1. If $\dim(L)\geq 1$ , then $L$ has an ideal of codimension $1$ .
2. If $\dim(V)\geq 1$ , then $L$ has a simultaneous 0 -eigen vector $v$ . (That is, $x.v=0 \qquad (\forall x\in L),\quad v\neq 0.$ )

PROOF.. If $\dim(L)=0$ , then there is nothing to do. We proceed by induction on $\dim(L)$ . Let $L_1$ be a maximal among

$$\{$$(Lie subalgebras of $L$ which is not equal to $L$)$$\}.$$

(The set above has a $\{0\}$ as a member, so it is not empty.) In view of the lemma above, we see

$$\forall x\in L_1 \exists N\in \mathbb{Z}_{>0} (\operatorname{ad}(x)^N(L)=0).$$

We note that an vector space $L/L_1$ admits adjoint actions by $L_1$ . Thus

$$\forall x\in L_1 \exists N\in \mathbb{Z}_{>0} (\operatorname{ad}(x)^N(L/L_1)=0).$$

That means, $\operatorname{ad}_{L/L_1}(L_1)\subset \mathfrak{gl}(L/L_1)$ also satisfy the assumption of the theorem. By the induction hypothesis, we see that conclusion (2) is applicable to this case. Namely, there exists an element $y_0\in L\setminus L_1$ such that

$$\operatorname{ad}(x)(y_0)(=[x,y_0])\in L_1 \qquad (\forall x \in L_1)$$

holds. Now a vector subset

$$L_2=k. y_0 +L_1 (\supsetneq L_1)$$

of $L$ is closed under Lie bracket and therefore it is a Lie subalgebra of $L$ . By the maximality of $L_1$ , $L_2$ should equal to $L$ . It is then also easy to verify that $L_1$ is an ideal of $L(=L_2)$ . This proves (1).

To prove (2), we note that $(L_1,V)$ satisfies the assumption of the theorem. So again by induction we see that $L_1$ has a simultaneous 0 -eigen vector.

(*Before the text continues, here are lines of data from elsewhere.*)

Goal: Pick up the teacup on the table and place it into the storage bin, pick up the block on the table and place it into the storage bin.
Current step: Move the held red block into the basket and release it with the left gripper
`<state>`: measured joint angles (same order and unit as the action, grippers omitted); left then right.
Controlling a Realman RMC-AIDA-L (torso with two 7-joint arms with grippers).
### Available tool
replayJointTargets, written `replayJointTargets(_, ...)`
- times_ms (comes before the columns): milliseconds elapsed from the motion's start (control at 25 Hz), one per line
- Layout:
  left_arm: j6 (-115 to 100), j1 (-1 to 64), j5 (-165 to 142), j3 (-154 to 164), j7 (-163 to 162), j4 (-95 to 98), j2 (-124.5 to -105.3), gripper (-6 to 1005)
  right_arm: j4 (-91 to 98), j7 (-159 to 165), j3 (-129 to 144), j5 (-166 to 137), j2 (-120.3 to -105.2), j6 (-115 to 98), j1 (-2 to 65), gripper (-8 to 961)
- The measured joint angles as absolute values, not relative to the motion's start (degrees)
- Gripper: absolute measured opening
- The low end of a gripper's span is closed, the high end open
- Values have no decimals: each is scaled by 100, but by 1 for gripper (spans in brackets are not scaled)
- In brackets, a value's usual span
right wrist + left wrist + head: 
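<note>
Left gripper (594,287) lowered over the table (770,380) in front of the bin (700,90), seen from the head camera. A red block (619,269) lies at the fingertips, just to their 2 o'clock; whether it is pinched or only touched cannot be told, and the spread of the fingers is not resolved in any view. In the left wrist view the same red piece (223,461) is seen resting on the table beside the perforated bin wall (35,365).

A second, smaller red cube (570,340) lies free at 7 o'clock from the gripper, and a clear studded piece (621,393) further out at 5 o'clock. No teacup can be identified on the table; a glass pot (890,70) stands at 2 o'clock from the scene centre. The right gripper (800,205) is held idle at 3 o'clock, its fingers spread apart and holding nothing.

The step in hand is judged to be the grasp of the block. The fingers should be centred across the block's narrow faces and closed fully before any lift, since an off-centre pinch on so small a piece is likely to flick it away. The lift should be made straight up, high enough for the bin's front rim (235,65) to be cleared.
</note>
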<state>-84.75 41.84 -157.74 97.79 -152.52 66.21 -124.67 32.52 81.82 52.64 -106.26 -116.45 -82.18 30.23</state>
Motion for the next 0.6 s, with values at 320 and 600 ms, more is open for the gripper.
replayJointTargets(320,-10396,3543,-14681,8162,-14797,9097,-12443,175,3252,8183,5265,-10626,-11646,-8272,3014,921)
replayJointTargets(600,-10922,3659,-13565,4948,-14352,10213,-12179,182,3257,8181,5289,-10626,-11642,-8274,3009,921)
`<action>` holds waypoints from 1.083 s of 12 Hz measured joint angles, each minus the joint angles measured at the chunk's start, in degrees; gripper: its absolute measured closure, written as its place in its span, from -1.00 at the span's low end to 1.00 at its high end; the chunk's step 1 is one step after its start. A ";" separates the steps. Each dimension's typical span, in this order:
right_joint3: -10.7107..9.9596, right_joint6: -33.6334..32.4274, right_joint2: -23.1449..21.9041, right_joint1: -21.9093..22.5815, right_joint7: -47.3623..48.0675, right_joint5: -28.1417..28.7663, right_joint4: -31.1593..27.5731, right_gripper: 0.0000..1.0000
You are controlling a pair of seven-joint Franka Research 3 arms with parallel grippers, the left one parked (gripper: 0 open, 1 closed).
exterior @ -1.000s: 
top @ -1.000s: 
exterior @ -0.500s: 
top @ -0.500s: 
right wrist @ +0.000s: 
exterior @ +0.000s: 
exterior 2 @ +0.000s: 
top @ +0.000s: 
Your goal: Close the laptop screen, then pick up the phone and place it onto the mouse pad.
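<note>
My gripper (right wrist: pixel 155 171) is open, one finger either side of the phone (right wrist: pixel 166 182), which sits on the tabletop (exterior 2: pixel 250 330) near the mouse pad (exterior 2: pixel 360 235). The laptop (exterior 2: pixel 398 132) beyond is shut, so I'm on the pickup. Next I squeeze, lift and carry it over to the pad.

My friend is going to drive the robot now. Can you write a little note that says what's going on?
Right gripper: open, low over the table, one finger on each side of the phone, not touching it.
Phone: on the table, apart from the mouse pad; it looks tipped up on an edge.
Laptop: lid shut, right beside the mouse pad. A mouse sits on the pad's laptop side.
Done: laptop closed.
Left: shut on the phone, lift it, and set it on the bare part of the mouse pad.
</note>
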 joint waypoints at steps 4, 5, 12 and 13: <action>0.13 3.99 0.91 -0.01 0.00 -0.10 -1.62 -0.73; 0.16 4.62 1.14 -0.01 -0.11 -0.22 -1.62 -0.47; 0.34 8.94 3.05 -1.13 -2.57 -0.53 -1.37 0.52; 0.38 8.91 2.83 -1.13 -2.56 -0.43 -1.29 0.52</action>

In other words,

$$V_1:=\bigcap_{x\in L_1} \{ v\in V; x.v=0\} \supsetneq \{0\}.$$

Let us then consider the action of $y_0$ .

$$v\in V_1 \implies x.(y_0.v)=y_0.(x.v)+[x,y_0].v =0 \implies y_0.v\in V_1$$

Thus $V_1$ admits an action of $y_0$ . Since $y_0$ is nilpotent on $V$ by the assumption, we see that $y_0$ has at least one 0 -eigen vector $v_0(\neq 0)$ in $V_1$ . Then $v_0$ surely is a simultaneous 0 -eigen vector of $L$ .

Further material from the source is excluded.